Show all lines from the data that include the word "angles".
=== Section Start ===
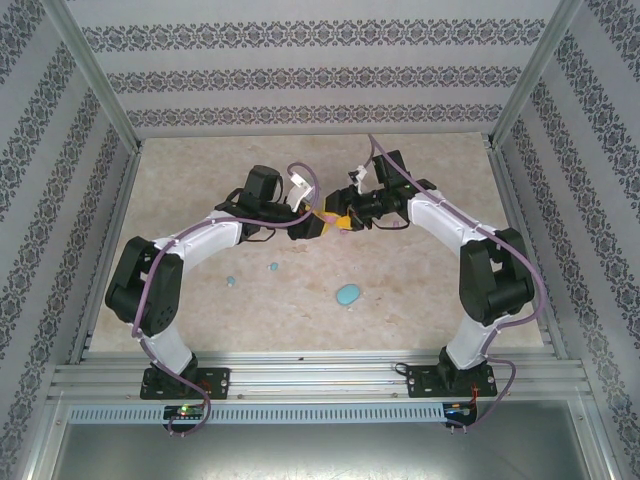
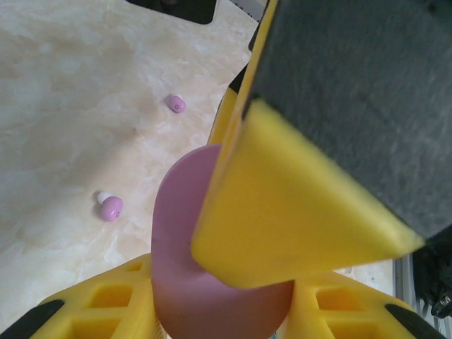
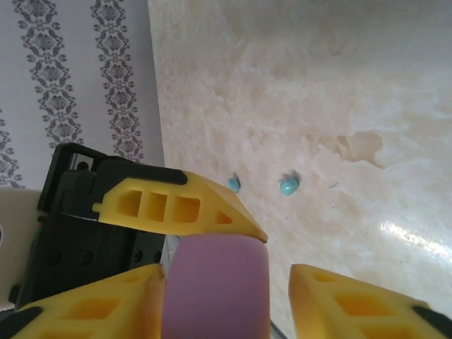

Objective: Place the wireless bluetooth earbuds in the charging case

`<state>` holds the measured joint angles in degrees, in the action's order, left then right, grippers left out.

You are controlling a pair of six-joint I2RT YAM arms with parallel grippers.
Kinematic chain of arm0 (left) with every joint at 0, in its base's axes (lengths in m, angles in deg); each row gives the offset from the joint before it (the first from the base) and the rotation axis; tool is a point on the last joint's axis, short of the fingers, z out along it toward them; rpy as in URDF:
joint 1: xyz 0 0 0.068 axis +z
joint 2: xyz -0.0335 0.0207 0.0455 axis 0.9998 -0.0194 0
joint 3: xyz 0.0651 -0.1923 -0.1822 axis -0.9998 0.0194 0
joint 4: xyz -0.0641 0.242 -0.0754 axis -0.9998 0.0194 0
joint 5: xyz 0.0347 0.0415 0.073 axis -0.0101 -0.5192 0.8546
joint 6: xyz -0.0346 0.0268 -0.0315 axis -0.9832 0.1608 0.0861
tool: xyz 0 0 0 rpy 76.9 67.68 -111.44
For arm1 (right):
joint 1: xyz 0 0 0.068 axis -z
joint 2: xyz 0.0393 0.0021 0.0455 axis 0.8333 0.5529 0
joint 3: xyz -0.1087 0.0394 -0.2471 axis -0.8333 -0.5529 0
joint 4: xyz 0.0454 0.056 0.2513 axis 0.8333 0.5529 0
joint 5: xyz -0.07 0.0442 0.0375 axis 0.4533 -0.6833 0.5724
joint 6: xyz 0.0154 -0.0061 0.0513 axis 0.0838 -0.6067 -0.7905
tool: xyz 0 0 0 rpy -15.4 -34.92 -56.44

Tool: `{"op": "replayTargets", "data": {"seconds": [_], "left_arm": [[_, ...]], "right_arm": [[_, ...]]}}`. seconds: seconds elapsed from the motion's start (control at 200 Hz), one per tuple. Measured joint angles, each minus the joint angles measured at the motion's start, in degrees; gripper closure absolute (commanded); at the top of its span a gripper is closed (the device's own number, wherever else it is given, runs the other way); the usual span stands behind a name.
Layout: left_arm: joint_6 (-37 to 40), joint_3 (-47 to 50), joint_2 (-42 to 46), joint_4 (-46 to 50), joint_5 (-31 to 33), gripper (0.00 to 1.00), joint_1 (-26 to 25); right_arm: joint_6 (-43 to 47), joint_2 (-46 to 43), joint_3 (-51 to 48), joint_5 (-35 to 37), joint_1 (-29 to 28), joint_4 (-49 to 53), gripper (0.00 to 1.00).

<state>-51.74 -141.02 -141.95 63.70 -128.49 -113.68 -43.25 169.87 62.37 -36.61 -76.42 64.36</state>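
Note:
My left gripper (image 2: 222,300) is shut on the pink charging case (image 2: 180,240), held up off the table where the two arms meet (image 1: 328,217). My right gripper (image 3: 226,304) stands open around the same case (image 3: 215,282). Its left finger touches the case, and a gap remains at its right finger (image 3: 353,300). One yellow right finger (image 2: 282,212) crosses in front of the case in the left wrist view. Two pink earbuds (image 2: 176,104) (image 2: 111,207) lie on the table below. Two light-blue earbuds (image 1: 230,281) (image 1: 273,267) lie further left.
A light-blue oval case (image 1: 347,295) lies on the marble table (image 1: 420,290) in front of the grippers. Patterned walls and metal posts (image 1: 100,80) close in the back and sides. The aluminium rail (image 1: 320,380) holds both arm bases.

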Motion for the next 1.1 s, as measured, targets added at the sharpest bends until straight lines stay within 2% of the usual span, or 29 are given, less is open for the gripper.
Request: {"op": "replayTargets", "data": {"seconds": [0.105,0.15,0.235,0.415,0.55,0.59,0.615,0.629,0.759,0.934,1.099], "left_arm": [[-0.04,-0.02,0.44,0.5,0.17,0.64,0.02],[-0.2,-0.02,0.55,0.66,0.28,0.6,0.02],[-0.48,-0.31,0.66,1.18,0.52,0.49,0.02],[-0.85,-2.64,1.2,3.56,2.49,0.35,0.02],[-2.29,-4.11,2.51,6.08,7.91,0.27,0.0],[-3.13,-4.2,2.95,6.84,10.1,0.2,0.0],[-3.61,-4.22,3.23,7.52,11.69,0.03,0.0],[-4.02,-4.24,3.34,7.82,12.28,0.0,0.0],[-6.54,-4.24,4.61,11.26,19.96,0.0,0.0],[-7.76,-6.03,6.19,20.61,34.53,0.0,0.04],[-5.57,-12.94,3.37,30.93,40.59,0.0,0.2]], "right_arm": [[0.15,0.07,0.2,-1.09,0.0,-0.04,0.84],[-0.37,0.07,0.2,-1.42,0.0,-0.02,0.88],[-1.03,0.07,0.2,-1.64,0.0,-0.37,0.88],[-6.4,-1.57,-3.3,0.39,0.52,-5.18,0.89],[-11.87,-4.79,-8.61,3.17,2.03,-9.97,0.89],[-13.22,-5.66,-9.64,4.17,2.27,-10.99,0.88],[-13.94,-6.16,-10.21,4.92,2.51,-11.52,0.88],[-14.23,-6.38,-10.38,5.2,2.54,-11.74,0.88],[-17.05,-8.46,-11.72,8.28,2.47,-13.46,0.88],[-19.5,-9.01,-11.72,11.72,0.72,-14.14,0.88],[-20.74,-9.42,-11.72,14.82,-2.95,-13.57,0.88]]}}
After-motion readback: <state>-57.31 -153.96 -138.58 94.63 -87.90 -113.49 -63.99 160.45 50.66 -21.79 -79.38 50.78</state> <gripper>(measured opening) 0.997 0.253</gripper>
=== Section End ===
Result of the exercise.
`<state>` holds the measured joint angles in degrees, in the action's order, left then right, grippers left out.
Kinematic chain of arm0 (left) with every joint at 0, in its base's axes (lengths in m, angles in deg); each row gives the offset from the joint before it (the first from the base) and the rotation axis; tool is a point on the last joint's axis, short of the fingers, z out along it toward them; rpy as in URDF:
Tool: `{"op": "replayTargets", "data": {"seconds": [_], "left_arm": [[_, ...]], "right_arm": [[_, ...]]}}`. seconds: seconds elapsed from the motion's start (control at 200 Hz), one per tuple. Measured joint angles, each minus the joint angles measured at the motion's start, in degrees; gripper closure absolute (commanded); at the top of its span a gripper is closed (the device's own number, wherever else it is given, runs the other way); the usual span stands behind a name.

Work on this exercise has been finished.